WHAT TO DO: Reproduce exactly the lines below, from the first one through the line containing "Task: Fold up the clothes", and omit any pictures.

┄┄┄┄┄┄┄┄┄┄

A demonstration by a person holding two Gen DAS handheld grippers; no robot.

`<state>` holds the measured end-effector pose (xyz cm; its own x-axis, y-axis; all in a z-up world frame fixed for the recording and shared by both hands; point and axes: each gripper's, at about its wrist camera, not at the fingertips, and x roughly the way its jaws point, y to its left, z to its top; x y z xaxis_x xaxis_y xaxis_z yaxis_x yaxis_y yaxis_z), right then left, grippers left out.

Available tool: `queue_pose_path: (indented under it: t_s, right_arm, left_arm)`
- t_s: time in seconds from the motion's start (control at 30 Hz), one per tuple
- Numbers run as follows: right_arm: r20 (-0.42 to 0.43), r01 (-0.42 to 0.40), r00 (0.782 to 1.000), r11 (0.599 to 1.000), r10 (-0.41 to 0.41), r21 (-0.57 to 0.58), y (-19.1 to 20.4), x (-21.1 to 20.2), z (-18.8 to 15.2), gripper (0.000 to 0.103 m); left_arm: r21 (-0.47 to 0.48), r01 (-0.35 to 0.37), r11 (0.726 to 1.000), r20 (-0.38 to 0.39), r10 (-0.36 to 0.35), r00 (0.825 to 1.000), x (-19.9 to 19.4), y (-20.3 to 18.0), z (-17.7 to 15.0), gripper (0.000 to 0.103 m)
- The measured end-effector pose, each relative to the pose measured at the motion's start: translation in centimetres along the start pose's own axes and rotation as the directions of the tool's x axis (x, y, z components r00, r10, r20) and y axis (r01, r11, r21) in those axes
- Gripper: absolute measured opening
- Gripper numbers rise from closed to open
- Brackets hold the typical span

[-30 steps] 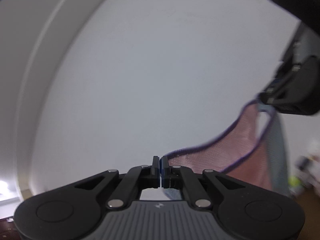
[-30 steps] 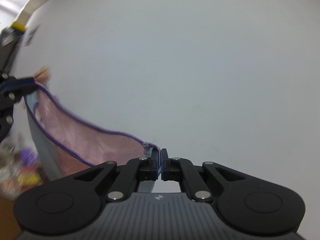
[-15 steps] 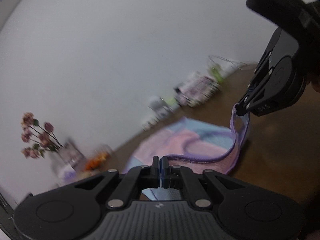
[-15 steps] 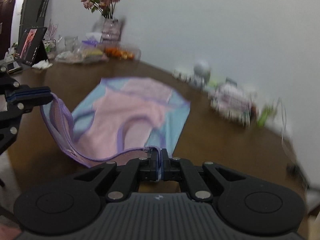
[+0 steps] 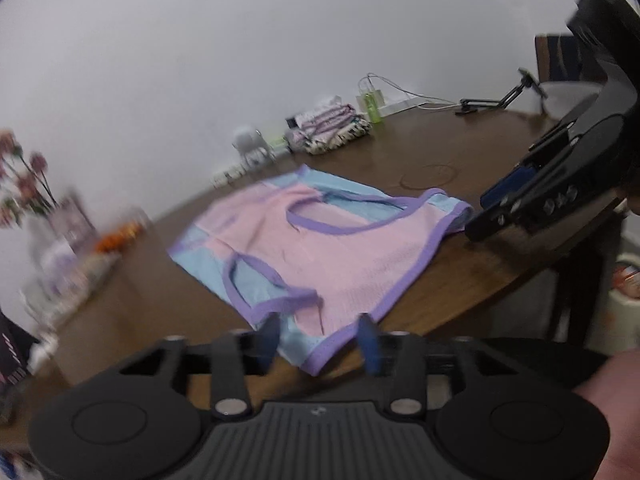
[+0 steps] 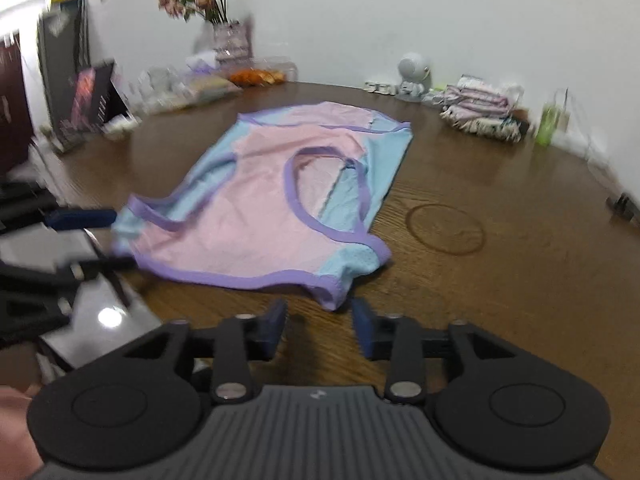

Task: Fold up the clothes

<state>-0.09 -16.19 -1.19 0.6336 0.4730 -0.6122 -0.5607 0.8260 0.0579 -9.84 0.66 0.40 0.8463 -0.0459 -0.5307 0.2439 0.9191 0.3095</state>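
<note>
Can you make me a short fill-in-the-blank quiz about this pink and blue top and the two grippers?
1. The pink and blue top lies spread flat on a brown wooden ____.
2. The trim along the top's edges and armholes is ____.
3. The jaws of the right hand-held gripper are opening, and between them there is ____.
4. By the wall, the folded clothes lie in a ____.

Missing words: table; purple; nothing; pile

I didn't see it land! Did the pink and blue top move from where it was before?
Yes. The pink and blue top came down from hanging against the white wall and now lies flat on the brown table.
</note>
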Motion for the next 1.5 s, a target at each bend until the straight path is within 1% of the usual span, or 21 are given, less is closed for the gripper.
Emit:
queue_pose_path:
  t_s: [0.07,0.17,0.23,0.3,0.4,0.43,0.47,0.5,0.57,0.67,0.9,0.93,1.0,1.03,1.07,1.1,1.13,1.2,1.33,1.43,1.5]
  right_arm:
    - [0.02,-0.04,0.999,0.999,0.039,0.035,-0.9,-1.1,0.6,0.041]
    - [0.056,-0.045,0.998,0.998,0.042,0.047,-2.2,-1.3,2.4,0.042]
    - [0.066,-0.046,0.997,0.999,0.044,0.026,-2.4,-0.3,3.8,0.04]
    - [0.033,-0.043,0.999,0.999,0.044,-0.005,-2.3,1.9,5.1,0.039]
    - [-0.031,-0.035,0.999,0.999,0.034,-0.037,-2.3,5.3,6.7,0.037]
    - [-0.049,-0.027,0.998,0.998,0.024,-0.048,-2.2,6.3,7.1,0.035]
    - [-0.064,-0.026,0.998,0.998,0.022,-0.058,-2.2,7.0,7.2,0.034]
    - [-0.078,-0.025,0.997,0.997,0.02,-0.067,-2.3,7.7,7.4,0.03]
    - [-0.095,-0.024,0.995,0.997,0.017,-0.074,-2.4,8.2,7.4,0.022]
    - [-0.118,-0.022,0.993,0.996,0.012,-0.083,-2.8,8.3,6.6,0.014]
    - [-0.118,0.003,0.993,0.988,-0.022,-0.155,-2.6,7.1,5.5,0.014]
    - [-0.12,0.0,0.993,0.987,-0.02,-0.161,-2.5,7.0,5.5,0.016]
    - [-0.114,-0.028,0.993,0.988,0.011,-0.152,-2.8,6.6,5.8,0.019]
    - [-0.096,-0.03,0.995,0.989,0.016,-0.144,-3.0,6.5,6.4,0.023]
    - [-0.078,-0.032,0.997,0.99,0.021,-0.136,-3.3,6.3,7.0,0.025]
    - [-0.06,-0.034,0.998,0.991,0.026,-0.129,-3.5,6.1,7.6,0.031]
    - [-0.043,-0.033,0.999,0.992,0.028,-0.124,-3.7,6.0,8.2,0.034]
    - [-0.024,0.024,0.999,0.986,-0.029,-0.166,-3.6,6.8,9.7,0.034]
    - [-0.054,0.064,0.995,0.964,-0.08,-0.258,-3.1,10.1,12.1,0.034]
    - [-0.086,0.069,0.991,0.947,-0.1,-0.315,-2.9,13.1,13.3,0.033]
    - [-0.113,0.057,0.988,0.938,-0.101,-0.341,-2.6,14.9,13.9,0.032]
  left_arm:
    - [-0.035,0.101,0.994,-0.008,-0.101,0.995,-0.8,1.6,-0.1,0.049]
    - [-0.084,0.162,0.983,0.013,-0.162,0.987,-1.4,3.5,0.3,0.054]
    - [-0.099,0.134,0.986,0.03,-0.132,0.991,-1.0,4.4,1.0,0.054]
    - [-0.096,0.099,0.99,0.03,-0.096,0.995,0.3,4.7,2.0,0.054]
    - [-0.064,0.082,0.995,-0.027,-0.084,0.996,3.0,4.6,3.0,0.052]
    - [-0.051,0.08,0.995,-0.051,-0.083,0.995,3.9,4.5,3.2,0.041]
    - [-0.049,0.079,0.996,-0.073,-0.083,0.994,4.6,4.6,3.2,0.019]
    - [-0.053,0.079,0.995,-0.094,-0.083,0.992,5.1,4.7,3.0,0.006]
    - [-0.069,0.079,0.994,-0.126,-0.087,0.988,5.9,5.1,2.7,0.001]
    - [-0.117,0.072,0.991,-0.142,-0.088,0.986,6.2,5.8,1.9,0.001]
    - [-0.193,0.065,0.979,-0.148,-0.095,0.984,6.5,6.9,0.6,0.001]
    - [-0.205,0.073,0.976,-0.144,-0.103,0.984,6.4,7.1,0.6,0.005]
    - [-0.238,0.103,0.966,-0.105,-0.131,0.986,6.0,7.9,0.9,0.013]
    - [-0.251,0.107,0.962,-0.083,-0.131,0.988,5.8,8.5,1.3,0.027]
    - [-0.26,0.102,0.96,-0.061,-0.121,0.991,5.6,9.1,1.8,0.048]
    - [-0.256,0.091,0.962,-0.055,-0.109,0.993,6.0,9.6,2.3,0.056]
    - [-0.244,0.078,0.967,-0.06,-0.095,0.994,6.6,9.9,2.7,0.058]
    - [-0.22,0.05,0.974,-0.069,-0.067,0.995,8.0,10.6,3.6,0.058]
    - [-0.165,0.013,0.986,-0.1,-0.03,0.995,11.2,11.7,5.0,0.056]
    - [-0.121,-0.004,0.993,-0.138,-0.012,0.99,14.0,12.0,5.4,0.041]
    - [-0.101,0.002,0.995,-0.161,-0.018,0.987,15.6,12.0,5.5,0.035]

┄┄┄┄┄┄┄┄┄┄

RESPONSE:
A demonstration by a person holding two Gen DAS handheld grippers; no robot.

`<state>` holds the measured end-effector pose (xyz cm; its own x-axis, y-axis; all in a z-up world frame fixed for the recording and shared by both hands; point and axes: each gripper's, at about its wrist camera, not at the fingertips, and x roughly the way its jaws point, y to its left, z to its top; x y z xaxis_x xaxis_y xaxis_z yaxis_x yaxis_y yaxis_z), right then left, grippers left out.

Available tool: `queue_pose_path: (indented under it: t_s, right_arm, left_arm)`
- t_s: time in seconds from the motion's start (control at 30 Hz), one per tuple
- Numbers run as follows: right_arm: r20 (-0.42 to 0.43), r01 (-0.42 to 0.40), r00 (0.782 to 1.000), r11 (0.599 to 1.000), r10 (-0.41 to 0.41), r21 (-0.57 to 0.58), y (-19.1 to 20.4), x (-21.1 to 20.2), z (-18.8 to 15.2), gripper (0.000 to 0.103 m); left_arm: r21 (-0.47 to 0.48), r01 (-0.35 to 0.37), r11 (0.726 to 1.000), r20 (-0.38 to 0.39), r10 (-0.36 to 0.35), r00 (0.825 to 1.000), x (-19.9 to 19.4), y (-20.3 to 18.0), z (-17.7 to 15.0), gripper (0.000 to 0.103 m)
- The measured end-effector pose, each relative to the pose measured at the motion's start: translation in centimetres along the start pose's own axes and rotation as the directions of the tool's x axis (x, y, z components r00, r10, r20) and y axis (r01, r11, r21) in those axes
- Gripper: absolute measured opening
- Gripper numbers rise from closed to open
- Brackets hold the typical span

[-30 steps] 
[-30 steps] 
[-15 steps] 
[-15 steps] 
[+0 steps] 
[+0 steps] 

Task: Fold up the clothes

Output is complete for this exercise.